Eutimio lo miró sin decir nada. Esperó a que terminase de contar los billetes, vio cómo los metía en un sobre y cuando se lo tendió, lo cogió y se lo guardó en el bolsillo de la chaqueta.

—Ten cuidado. Es mucha cantidad, una cantidad indecente. Tú eres el responsable de ese dinero y de la penicilina.

—Hace demasiado por él, don Rafael. No lo merece.

La mirada de Rafael fue de tal desprecio que el oficial se sintió incómodo.

—Nadie te ha pedido tu opinión. Dedícate a lo tuyo y no metas las narices donde no te llaman, Eutimio. Tú y yo sabemos que esto para ti es un negocio. Cumple con ello y deja que yo cumpla con lo mío.

—No quería…

—Hay trabajo que hacer —dijo tajante, para centrar de inmediato su atención en unos documentos que tenía sobre la mesa—. Esta tarde no me moveré de casa a la espera de tu llamada. —Solo entonces levantó de nuevo los ojos para mirarle con fijeza—. Y procura no fallarme, porque esta vez te vas a la calle.

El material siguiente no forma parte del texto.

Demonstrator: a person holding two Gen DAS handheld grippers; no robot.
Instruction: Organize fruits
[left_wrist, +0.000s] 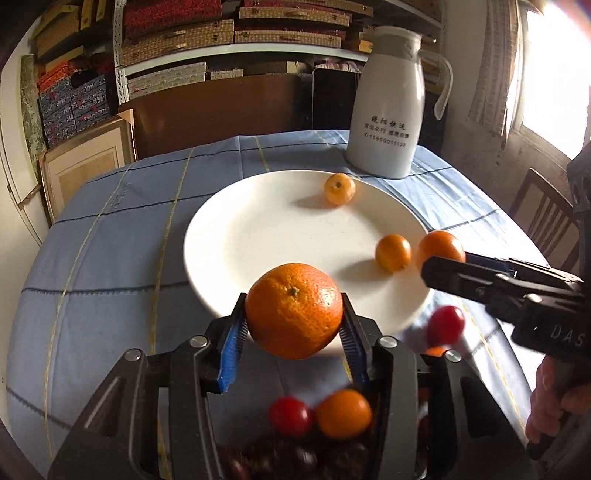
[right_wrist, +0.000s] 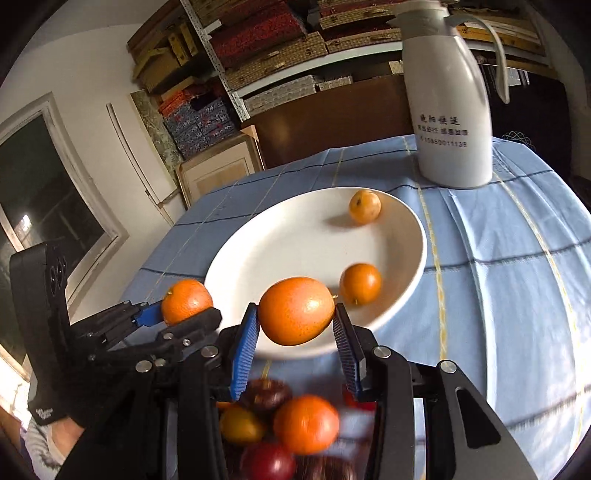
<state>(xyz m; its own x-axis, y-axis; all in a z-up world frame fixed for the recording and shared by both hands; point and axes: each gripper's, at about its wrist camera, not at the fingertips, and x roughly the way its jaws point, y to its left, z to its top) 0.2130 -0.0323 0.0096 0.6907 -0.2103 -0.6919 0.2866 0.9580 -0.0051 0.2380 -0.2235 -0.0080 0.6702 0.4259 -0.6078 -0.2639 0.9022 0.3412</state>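
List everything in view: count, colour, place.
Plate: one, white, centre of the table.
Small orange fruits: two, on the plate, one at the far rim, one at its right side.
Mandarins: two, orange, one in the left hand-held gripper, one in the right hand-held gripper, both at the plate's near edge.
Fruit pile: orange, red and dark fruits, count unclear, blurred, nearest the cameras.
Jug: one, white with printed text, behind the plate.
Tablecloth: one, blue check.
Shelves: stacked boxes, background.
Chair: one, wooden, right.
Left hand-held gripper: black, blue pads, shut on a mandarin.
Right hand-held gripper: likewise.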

Eutimio Granados salió sintiendo el rechinar de sus dientes por la rabia contenida. ¿Cómo se atrevía a tratarlo de ese modo? Aquella actitud no iba a quedar así, no lo iba a consentir, sabía demasiado sobre él y sus circunstancias como para bajarlo del pedestal en el que parecía encontrarse respecto del mundo que lo rodeaba, pero ese pedestal tenía la base de barro y ese barro cada vez estaba más blando, más débil y tenía en su mano la posibilidad de apuntalarlo o dejarlo caer para hundirlo en el fango.

A lo largo de los años al servicio de Rafael Figueroa, Eutimio Granados había sabido ser agradecido a su confianza, pero de la misma manera, el leal tagarote era vengativo por naturaleza, partidario por tanto de que los agravios debían ser siempre resarcidos de una forma u otra, y esta vez Rafael Figueroa, al amenazarle con echarle por hacer un servicio en el que era él quien se la jugaba exponiéndose a un peligro inmediato, había traspasado unos límites que no estaba dispuesto a consentir.